I felt around, too, but my hands were so numb from the cold that I couldn’t tell if it was metal or vinyl or composition or who knows what kind of crap they use nowadays. Nothing we’d be likely to sell if we ripped off some sheets of it, though. Copper, now, you can make good money on copper. I backslide worse if there’s money involved.

“Well, no use sitting up here freezing our asses off,” I said, but Randall was too busy cussing Joe Sandifer to take the hint. Joe was the one who told him about the copper roof. He did yard work for the rich folks that owned the big house and knew when they were going to be out of town.

“Joe must have been fooled by those gutters. Those gutters are grade-A sons of bitches,” I said, hoping that would make Randall feel a little better about Joe, whose future health I was getting a little worried about. Randall went right on cussing, though. Pretty entertaining for a while, but I was too cold to appreciate it.

“Well, bro, you can sit up here all night feeling sorry for yourself if you want to,” I said, “but I’m getting off this mountain before my pecker freezes off.”

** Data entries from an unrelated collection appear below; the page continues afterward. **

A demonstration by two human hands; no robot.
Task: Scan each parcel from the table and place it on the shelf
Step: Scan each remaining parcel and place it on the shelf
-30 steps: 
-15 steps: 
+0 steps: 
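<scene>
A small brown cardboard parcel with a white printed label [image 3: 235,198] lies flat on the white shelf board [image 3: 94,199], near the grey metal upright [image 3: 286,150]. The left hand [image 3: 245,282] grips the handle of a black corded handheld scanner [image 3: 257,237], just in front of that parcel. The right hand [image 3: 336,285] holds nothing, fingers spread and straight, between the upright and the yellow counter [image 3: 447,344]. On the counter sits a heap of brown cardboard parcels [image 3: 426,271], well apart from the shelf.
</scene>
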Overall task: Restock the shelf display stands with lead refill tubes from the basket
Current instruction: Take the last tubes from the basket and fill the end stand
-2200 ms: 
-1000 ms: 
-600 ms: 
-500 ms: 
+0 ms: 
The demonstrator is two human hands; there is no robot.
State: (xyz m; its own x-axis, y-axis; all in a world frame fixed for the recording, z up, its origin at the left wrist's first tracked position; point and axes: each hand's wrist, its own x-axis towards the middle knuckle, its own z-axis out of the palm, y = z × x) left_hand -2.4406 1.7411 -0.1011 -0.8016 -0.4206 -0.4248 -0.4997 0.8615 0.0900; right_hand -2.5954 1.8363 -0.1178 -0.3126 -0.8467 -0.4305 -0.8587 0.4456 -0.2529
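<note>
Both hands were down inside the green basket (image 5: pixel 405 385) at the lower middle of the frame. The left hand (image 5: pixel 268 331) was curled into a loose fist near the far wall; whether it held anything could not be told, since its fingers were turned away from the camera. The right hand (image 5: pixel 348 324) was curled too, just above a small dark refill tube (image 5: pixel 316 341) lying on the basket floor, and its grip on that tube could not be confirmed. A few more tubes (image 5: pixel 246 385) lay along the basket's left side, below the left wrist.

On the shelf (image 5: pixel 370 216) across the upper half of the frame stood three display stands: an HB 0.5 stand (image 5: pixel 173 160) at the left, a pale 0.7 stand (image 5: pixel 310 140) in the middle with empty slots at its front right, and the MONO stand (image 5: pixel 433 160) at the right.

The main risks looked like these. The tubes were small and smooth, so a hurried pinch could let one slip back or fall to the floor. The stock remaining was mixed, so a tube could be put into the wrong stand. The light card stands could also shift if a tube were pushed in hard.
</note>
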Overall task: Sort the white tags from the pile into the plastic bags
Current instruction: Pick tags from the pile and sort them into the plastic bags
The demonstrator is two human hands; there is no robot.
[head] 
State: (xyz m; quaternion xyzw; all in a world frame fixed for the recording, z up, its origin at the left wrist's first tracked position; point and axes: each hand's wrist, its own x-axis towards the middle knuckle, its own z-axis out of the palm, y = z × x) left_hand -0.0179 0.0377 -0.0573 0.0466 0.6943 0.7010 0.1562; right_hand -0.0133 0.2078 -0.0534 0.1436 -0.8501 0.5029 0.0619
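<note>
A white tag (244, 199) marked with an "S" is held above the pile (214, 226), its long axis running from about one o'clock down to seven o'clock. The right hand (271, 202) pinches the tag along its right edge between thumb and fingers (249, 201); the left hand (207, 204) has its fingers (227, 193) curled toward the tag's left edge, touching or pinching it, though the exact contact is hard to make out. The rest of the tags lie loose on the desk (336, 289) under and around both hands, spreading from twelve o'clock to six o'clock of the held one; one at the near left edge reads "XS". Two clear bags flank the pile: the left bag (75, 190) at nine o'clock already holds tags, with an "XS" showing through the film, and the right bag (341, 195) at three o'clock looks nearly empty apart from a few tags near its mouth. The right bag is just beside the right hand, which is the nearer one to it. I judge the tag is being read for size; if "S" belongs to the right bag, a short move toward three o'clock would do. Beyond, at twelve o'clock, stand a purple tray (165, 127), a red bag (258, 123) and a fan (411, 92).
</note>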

“Go on ahead. Age before beauty.”

Getting down from the roof was harder than getting up, and getting up hadn’t been no picnic. Randall had called me earlier that night and described this sweet copper job, told me where and when to meet him with my pickup and ladder. Which I did.

“What the hell’s that?” he said as I was hauling the ladder out of the bed of the pickup.

“Obviously it’s not a Christmas tree. You told me to bring my ladder.”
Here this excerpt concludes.